Les données volées chez Uber, un piratage en réalité si banal

C’est un scandale de plus pour Uber. Mais c’est surtout un scandale de plus pour toutes les entreprises qui stockent de manière peu professionnelle les données de leurs clients. Dans la nuit de mardi à mercredi, la société américaine de mise en relation entre chauffeurs privés et passagers a admis s’être fait dérober plus de 58 millions de sets de données. Ainsi, des informations concernant 57 millions de clients ont été volées, en plus des informations concernant 600 000 chauffeurs.

C’est le nouveau directeur d’Uber, Dara Khosrowshahi, qui a annoncé la nouvelle via un communiqué. Le vol est intervenu en 2016, mais le responsable ne l’aurait appris que récemment. Non seulement la société basée à San Francisco a caché ce vol aux autorités, mais en plus elle a payé, via deux employés licenciés entre-temps, 100 000 dollars aux pirates pour qu’ils se taisent et détruisent les données.

Un impact planétaire, mais les nationalités ne sont pas précisées

De quelles données s’agit-il? Pour les clients, il s’agit des adresses e-mail et de leurs numéros de téléphone mobile. Pour les chauffeurs, il s’agit de leurs noms et numéros de permis de conduire. Uber promet que ni l’historique des trajets, ni les numéros de cartes et de comptes bancaires, ni les numéros de sécurité sociale n’ont été dérobés.

Lire aussi: Insensible aux scandales, Uber croît sans cesse

Uber ne précise pas la nationalité des victimes, mais tout le monde peut se sentir concerné. Il y a un an, la société affirmait avoir 40 millions d’utilisateurs réguliers, un chiffre qui a sensiblement augmenté depuis.

Ces 58 millions de victimes rejoignent une longue liste d’internautes piratés. Dans son rapport 2017 sur la cybersécurité, la société américaine Symantec affirmait que 1,12 milliard de personnes s’étaient fait voler des données en 2016, contre 563 millions l’année précédente. En 2016, 1209 cas de vol ont été répertoriés, dont 15 «méga-vols», comme les appelle Symantec, soit des cas avec plus de 10 millions d’identifiants volés en une fois.

Des données disponibles ensuite sur le Dark Web

Autre élément intéressant: les 58 millions de victimes du vol de données chez Uber vont sans doute rejoindre d’autres victimes. Selon Symantec, on trouve déjà des données de clients d’Uber pour un dollar pièce sur le Dark Web, sans doute issues d’un vol intervenu il y a plusieurs mois. «Nos chercheurs ont montré que les pirates s’intéressent de plus en plus à des comptes liés à des médias, tels Netflix et Spotify, avec des prix allant de 10 cents de dollars à 10 dollars par compte», écrit Symantec dans son rapport.

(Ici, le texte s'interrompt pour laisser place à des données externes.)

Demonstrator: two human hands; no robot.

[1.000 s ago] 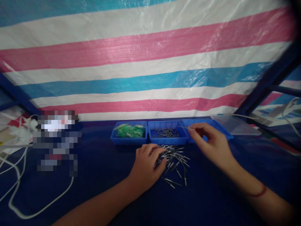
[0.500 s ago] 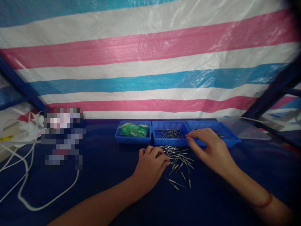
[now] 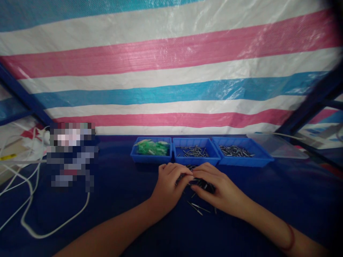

Il s’agit ainsi d’un business en pleine expansion et toutes les données ont leur importance, car elles permettent, avec un peu d’ingénierie sociale, d’accéder ensuite à des données bancaires ou de cartes de crédit. Que penser du cas de la nuit dernière? «Ces hackers ne font probablement pas partie du crime organisé», estime Steven Meyer, directeur de la société de sécurité genevoise ZENData. «Les données ont été vendues bien en dessous du prix du marché et il existe de nombreux outils pour scanner Github afin de trouver des identifiants.» Github est un service web d’hébergement et de gestion de développement de logiciels. Les pirates auraient piraté ce service pour ensuite accéder aux données privées stockées sur un espace Amazon Web Services.

«Former les développeurs»

Selon Steven Meyer, «il n’y a pour l’heure aucune indication que les données ont été vendues sur le Dark Web». Mais ensuite, «les données volées pourraient être utilisées pour faciliter d’autres activités criminelles, car les numéros de téléphone sont souvent utilisés dans les processus d’authentification forte.» De nombreux services exigent en effet une authentification par mot de passe, puis par SMS. Le spécialiste insiste: «Il faut former correctement les développeurs et s’assurer qu’ils comprennent les risques et conséquences de leurs actions.»